Clearly experimenting with the dramatic form, Ravenhill deliberately offers little that’s conventional in the way of plot, characters, and dialogue. That puts the emphasis on director Dave Barton’s staging and the work he gleans from choreographers Angela Ann Lopez and Lee Samuel Tanng, scenic designer David Scaglione, lighting designer Jeremy Bug Ojeda, and costume designer Heather Enriquez Girten. More crucial are Barton’s choices for musical underscoring and Eric Wahl’s often arresting visuals. The music ranges from Marilyn Manson’s “This Is the New Shit” and “Theater” to Handel’s Harp Concerto, op. 4, no. 6, Garbage’s “#1 Crush,” and the Smiths’ “Asleep” and includes the cast’s moving performance of Foo Fighters’ “These Days.” As underscoring, the pieces create an aural ebb and flow that complements the stomping, leaping, grinding movements crafted for the cast by Lopez and Tanng. Even more striking are Wahl’s photos and videos, flashed continuously on the upstage wall in duplicate—each image paired with its mirror image. The hundreds of graphic depictions mesh nudity with medical scenes and representations of destruction and death—a mind-blowing panorama of horrors.

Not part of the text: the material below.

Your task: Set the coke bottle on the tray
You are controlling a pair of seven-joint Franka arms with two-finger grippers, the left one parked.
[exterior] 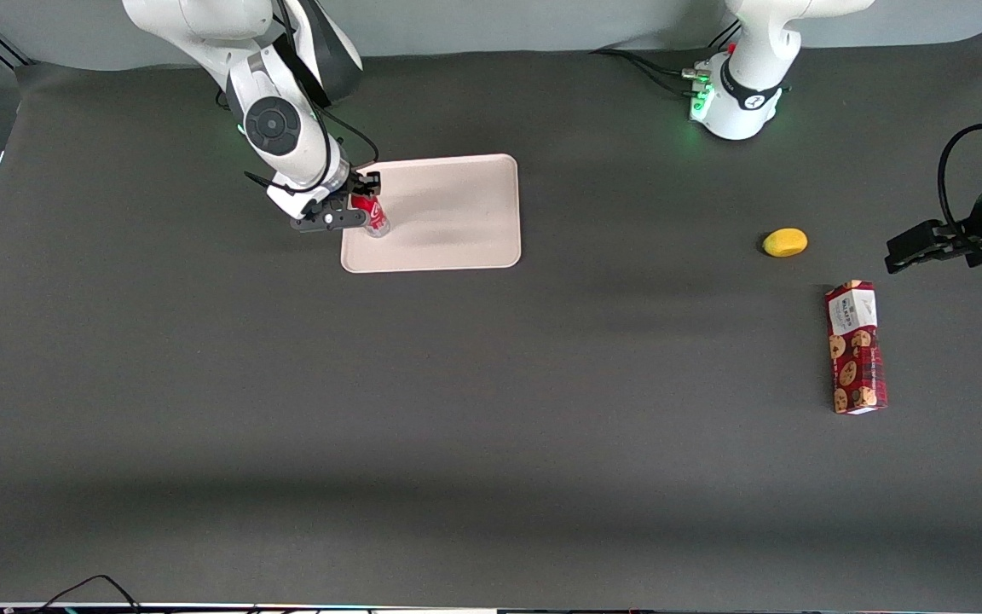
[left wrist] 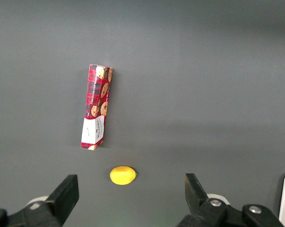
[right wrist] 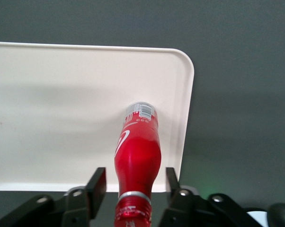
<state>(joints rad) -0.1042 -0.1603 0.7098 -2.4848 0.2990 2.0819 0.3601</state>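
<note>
So the gripper (exterior: 361,207) is hanging over the tray (exterior: 457,213), at the end toward the working arm, with its fingers (right wrist: 96,183) sitting either side of the bottle (exterior: 372,217). It's grabbing up near the cap, probably so the clear base goes down first. I can't tell if it's squeezing or just letting go. The base is looking like it's on the tray, close to the rim. The cookie box (exterior: 856,348) and lemon (exterior: 785,242) are lying well apart, toward the parked arm's end.

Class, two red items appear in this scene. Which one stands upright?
The small slim red coke bottle, standing on the pale beige tray between the tool's fingers. The red cookie box lies flat on the table.
</note>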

Lamprinos follows the work’s minimalist template, using modest means to create a portrayal of a calm, warm-hearted, yet cool-headed woman with an enigmatic smile. Considering how the character is savaged by her supposed best friends, we can’t help empathizing with her. The 10 supporting players who portray the friends function as a sort of Greek chorus, an effective device that merges each individual’s thoughts into the collective. In the show’s 2010 U.S. premiere, the company’s use of just six performers made for a staging that was less sprawling, more compact, and thus more potent. That original sextet—Peter Balgoyen, Christopher Basile, Keith Bennett, Sean Engard, Terri Mowrey, and Alexander Price—are joined by Bryan Jennings, Jeffrey Kievet, Cynthia Ryanen, and Melita Ann Sagar. While all are effective in communicating  hypocrisy, pettiness, insecurity, and sickening feelings of guilt, some of the most stunning moments belong to Mowrey and Ryanen, showing the defiant viciousness behind the group’s phony sentimentality. Like any piece of performance art, “pool” will likely evoke highly subjective responses, baffling some while energizing others.

Presented by 22 Players for Monkey Wrench Collective at Flight Theatre at the Complex, 6472 Santa Monica Blvd., Hollywood. May 18–June 17. Fri. and Sat., 8 p.m.; Sun., 2 p.m. (800) 838-3006 or brownpapertickets.com/event/238689.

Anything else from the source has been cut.